Exercise directions: Only the lines holding "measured" are wanted here; copy each from the listing.

Dataset excerpt:
------------------------------------------------------------
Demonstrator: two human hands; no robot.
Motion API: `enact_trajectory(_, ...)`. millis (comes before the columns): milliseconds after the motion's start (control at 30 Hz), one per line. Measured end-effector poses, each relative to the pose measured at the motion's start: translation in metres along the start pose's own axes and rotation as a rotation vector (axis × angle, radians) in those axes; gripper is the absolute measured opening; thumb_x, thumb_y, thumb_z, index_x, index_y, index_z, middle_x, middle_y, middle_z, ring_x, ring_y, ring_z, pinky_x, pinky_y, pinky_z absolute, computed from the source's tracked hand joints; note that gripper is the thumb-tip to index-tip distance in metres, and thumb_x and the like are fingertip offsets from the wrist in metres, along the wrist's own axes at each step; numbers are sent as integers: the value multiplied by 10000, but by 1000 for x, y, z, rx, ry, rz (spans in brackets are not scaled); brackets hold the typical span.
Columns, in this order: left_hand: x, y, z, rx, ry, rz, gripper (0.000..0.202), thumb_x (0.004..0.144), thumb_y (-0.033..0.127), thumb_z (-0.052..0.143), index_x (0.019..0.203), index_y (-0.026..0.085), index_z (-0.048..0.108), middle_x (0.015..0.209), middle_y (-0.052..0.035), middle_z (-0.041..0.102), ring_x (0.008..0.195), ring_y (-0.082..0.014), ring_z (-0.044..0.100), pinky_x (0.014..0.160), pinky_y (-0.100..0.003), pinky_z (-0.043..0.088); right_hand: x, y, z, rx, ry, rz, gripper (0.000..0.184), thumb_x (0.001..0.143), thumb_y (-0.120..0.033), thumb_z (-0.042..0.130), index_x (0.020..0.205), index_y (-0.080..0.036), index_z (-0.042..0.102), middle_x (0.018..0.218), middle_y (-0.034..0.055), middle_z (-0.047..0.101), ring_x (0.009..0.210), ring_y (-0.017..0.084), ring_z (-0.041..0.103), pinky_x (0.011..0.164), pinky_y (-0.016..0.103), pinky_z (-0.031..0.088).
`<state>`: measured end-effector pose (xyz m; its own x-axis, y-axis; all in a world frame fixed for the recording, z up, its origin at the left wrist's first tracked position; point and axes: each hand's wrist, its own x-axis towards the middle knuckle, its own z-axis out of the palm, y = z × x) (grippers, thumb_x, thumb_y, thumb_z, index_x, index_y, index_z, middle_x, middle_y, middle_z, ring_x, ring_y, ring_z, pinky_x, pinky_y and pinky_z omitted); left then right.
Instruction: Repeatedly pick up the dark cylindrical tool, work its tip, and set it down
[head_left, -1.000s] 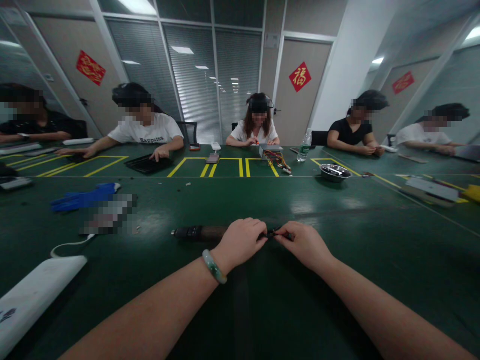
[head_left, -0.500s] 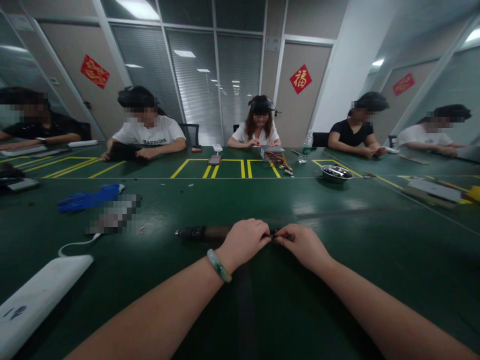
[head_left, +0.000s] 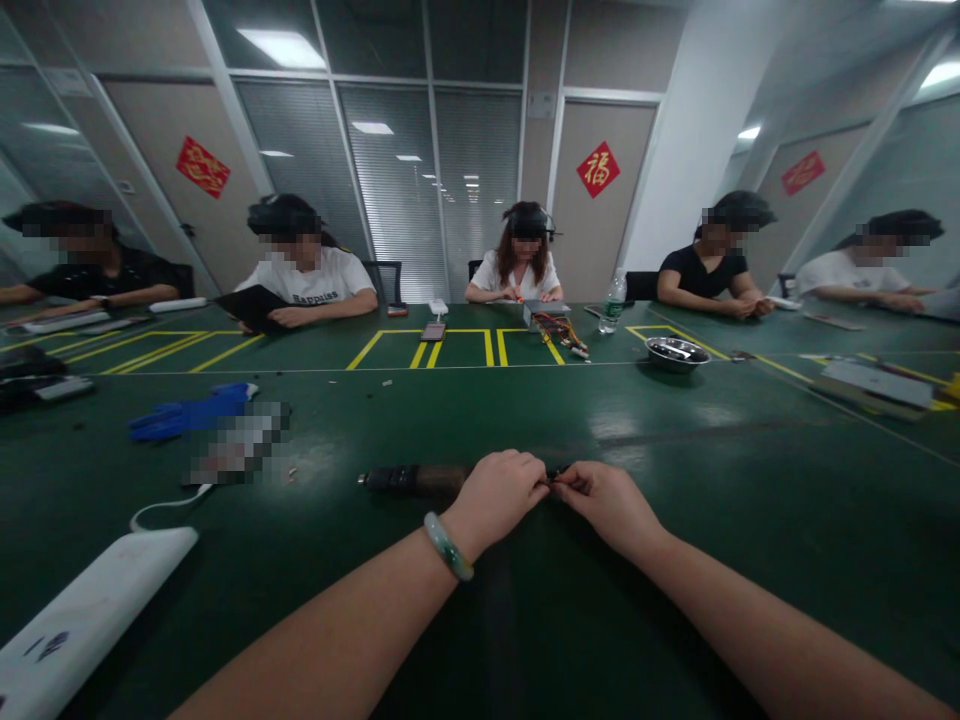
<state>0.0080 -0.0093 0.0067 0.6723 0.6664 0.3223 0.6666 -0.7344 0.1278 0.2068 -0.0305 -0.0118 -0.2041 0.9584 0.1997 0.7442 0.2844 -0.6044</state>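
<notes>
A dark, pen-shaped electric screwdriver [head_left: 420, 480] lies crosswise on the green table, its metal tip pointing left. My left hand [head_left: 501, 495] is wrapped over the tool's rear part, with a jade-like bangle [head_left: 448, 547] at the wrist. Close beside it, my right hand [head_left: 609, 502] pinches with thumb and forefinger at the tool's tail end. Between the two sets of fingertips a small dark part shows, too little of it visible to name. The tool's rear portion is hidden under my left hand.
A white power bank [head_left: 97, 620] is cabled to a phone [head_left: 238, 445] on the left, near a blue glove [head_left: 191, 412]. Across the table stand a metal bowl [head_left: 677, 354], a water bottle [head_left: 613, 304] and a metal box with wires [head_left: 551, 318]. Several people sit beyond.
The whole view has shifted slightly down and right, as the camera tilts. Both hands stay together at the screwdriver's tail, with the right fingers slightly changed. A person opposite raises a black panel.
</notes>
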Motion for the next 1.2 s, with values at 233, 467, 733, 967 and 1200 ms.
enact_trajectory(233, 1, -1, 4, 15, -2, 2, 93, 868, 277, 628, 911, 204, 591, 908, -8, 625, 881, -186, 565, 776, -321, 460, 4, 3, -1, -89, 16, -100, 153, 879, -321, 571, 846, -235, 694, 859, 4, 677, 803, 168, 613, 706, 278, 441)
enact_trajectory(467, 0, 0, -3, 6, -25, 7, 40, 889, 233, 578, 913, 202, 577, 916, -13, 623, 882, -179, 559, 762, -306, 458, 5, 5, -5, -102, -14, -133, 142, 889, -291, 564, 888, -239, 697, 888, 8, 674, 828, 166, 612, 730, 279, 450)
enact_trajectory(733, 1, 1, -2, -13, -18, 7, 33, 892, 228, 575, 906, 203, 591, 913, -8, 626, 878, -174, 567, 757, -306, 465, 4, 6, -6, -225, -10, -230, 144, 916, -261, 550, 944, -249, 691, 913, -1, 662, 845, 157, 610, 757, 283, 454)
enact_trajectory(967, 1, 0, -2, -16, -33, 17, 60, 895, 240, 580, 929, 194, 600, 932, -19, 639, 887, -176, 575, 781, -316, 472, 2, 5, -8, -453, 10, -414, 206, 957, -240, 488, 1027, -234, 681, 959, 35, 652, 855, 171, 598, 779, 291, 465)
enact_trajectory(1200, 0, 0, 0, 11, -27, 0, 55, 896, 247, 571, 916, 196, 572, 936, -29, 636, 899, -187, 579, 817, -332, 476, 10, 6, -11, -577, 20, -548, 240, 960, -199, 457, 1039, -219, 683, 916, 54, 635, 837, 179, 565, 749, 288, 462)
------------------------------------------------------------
Exercise response:
Motion API: `enact_trajectory(_, ...)`. millis (comes before the columns): milliseconds after the motion's start (control at 30 Hz), one per line. Measured end-effector poses, each relative to the pose measured at the motion's start: translation in metres along the start pose's own axes and rotation as a rotation vector (axis × angle, radians) in those axes; gripper is the absolute measured opening; thumb_x, thumb_y, thumb_z, index_x, index_y, index_z, middle_x, middle_y, middle_z, ring_x, ring_y, ring_z, pinky_x, pinky_y, pinky_z absolute, computed from the source's tracked hand joints; note that gripper is the thumb-tip to index-tip distance in metres, and thumb_x and the like are fingertip offsets from the wrist in metres, along the wrist's own axes at each step; numbers are sent as integers: the value multiplied by 10000, but by 1000 for x, y, z, rx, ry, rz (spans in brackets are not scaled); brackets hold the typical span.
`<state>`: measured end-effector pose (xyz m; its own x-axis, y-axis; all in a world frame fixed for the recording, z up, its origin at the left wrist's first tracked position; point and axes: each hand's wrist, its own x-axis towards the middle knuckle, its own z-axis out of the palm, y = z × x) (grippers, thumb_x, thumb_y, thumb_z, index_x, index_y, index_z, middle_x, middle_y, middle_z, ring_x, ring_y, ring_z, pinky_x, pinky_y and pinky_z omitted); left then right.

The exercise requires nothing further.